- EXERCISE AIM
Working from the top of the records below, reproduce each line exactly, ending once you have written the line containing "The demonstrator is".

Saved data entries

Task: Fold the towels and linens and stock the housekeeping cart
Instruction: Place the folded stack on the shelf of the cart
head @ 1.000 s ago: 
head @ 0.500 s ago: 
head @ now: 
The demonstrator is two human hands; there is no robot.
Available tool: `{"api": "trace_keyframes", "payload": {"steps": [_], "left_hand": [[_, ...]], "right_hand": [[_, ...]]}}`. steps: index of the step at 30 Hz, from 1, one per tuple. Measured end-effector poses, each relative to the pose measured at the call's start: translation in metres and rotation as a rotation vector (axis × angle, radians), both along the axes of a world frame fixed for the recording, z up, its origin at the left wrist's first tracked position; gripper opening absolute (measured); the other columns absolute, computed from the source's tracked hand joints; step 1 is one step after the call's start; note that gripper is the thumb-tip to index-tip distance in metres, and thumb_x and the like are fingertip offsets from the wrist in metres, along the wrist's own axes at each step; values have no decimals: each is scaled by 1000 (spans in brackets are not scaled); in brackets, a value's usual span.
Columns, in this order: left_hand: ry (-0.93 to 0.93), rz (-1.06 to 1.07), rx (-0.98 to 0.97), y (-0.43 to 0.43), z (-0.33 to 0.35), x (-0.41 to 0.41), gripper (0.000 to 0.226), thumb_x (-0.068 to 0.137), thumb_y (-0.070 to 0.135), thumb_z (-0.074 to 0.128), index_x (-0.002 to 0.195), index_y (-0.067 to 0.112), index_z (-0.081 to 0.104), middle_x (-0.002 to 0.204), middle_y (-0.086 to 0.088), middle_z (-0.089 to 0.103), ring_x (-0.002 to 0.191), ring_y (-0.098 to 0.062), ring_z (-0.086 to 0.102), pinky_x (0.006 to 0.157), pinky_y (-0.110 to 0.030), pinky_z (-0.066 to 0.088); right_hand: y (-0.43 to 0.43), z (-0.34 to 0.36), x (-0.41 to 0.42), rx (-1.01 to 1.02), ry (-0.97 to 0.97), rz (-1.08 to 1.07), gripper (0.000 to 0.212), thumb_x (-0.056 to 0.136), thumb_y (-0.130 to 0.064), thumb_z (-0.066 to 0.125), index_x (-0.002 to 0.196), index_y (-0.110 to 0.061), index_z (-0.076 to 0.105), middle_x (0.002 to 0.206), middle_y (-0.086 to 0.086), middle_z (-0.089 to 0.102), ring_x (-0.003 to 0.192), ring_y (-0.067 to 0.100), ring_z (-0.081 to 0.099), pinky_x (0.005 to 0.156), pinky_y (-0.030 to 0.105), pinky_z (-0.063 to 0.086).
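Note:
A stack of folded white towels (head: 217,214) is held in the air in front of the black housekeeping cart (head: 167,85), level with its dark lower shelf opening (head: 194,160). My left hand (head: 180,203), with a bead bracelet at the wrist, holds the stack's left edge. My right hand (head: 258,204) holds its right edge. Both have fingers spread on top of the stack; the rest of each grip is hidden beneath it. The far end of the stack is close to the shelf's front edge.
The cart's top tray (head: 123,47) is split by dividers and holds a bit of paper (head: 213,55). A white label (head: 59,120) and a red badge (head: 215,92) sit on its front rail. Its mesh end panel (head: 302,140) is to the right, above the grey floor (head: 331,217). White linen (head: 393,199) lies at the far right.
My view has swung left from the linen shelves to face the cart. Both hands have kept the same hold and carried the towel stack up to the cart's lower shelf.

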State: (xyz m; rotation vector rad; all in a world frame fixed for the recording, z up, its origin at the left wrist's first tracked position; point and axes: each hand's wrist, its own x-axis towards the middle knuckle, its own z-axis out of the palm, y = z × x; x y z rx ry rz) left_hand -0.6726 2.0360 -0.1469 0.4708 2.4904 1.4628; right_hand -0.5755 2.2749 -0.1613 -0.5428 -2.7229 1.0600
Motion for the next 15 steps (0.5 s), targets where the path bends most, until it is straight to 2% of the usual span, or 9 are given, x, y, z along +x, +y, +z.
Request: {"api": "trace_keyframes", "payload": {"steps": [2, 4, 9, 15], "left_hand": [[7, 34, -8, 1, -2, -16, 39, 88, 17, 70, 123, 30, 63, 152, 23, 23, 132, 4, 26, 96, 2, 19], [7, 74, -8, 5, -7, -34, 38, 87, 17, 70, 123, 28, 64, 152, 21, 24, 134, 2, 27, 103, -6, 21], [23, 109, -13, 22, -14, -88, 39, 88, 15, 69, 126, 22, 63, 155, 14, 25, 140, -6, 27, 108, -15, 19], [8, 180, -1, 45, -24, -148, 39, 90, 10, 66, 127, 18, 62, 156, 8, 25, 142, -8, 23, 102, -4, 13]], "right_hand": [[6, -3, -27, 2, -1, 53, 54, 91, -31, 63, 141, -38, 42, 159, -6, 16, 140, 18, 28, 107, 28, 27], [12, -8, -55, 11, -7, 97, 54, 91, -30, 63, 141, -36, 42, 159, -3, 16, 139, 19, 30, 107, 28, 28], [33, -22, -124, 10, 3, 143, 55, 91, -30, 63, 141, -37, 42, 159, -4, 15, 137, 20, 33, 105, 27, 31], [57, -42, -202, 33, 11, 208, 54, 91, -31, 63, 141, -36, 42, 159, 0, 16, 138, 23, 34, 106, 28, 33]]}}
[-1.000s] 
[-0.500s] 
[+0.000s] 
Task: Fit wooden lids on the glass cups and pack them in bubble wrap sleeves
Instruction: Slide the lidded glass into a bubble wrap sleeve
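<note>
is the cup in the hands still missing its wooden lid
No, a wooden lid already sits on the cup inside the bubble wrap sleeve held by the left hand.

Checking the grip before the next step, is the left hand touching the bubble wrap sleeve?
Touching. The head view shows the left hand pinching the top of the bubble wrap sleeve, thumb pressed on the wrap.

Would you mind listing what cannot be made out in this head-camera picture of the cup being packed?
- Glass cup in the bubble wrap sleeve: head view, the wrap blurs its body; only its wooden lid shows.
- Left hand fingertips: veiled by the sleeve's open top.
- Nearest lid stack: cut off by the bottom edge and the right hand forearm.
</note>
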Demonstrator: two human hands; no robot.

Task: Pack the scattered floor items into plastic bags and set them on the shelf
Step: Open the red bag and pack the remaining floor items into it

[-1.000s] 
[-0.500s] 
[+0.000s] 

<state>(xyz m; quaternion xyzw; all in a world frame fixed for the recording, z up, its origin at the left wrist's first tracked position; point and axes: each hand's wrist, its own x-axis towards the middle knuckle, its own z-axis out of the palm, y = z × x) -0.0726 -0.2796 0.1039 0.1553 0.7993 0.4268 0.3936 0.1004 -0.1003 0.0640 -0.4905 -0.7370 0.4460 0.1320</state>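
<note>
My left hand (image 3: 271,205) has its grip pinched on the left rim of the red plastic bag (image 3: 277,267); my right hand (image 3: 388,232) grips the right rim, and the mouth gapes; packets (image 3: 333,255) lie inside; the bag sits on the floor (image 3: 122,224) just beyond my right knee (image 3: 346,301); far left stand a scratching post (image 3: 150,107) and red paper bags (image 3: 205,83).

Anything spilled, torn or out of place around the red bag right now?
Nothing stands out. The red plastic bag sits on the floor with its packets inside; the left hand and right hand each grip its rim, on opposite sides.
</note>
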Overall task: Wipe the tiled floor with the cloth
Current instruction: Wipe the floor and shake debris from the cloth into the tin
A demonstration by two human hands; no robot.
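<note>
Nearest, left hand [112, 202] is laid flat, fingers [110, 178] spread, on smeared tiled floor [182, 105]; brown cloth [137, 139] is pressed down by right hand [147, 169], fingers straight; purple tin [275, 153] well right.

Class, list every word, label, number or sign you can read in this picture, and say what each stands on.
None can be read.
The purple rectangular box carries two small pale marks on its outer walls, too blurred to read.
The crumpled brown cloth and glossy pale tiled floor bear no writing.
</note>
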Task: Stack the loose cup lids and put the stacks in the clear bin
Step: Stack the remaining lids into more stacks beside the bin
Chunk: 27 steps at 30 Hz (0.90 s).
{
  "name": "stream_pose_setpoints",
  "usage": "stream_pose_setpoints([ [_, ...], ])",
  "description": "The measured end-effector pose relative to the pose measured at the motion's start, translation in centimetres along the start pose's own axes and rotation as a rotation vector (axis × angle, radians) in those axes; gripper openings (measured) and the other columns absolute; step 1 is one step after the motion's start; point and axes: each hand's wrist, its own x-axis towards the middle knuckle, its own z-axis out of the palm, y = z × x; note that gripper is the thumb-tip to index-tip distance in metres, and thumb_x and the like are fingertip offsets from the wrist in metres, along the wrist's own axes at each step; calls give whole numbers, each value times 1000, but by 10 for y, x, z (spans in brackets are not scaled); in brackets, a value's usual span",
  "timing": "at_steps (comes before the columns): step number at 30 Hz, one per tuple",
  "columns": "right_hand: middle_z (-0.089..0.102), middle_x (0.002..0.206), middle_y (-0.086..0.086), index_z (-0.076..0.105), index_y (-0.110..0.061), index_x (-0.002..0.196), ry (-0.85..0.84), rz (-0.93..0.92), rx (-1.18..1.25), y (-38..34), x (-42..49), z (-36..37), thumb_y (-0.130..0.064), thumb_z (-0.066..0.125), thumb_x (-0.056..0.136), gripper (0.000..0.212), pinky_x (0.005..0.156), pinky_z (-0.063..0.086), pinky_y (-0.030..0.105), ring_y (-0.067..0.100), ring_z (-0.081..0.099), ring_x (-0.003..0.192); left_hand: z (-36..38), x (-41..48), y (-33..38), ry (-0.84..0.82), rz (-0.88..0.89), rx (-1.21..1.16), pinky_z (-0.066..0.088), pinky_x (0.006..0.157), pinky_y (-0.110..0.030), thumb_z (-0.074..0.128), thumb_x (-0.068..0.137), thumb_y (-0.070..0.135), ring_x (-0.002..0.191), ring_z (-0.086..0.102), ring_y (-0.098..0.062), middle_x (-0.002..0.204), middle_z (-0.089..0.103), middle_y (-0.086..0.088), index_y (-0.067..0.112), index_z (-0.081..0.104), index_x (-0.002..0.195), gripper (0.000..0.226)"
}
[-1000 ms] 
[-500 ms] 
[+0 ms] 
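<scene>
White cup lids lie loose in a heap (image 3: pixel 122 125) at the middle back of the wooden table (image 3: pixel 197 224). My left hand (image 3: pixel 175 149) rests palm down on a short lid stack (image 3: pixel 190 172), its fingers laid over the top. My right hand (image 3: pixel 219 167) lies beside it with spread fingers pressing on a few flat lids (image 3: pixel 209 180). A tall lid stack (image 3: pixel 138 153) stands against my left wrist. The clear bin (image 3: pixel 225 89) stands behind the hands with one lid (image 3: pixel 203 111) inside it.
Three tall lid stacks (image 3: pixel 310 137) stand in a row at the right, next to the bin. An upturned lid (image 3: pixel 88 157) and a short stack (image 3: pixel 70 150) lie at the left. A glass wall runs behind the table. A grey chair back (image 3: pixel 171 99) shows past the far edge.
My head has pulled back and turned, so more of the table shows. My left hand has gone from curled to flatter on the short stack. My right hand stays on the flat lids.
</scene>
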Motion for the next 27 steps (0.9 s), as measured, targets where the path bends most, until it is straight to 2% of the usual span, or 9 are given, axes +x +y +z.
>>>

- YOUR RESPONSE
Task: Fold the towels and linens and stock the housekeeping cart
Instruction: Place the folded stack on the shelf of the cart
head @ 1.000 s ago: 
head @ 0.500 s ago: 
head @ now: 
The demonstrator is two human hands; there is no robot.

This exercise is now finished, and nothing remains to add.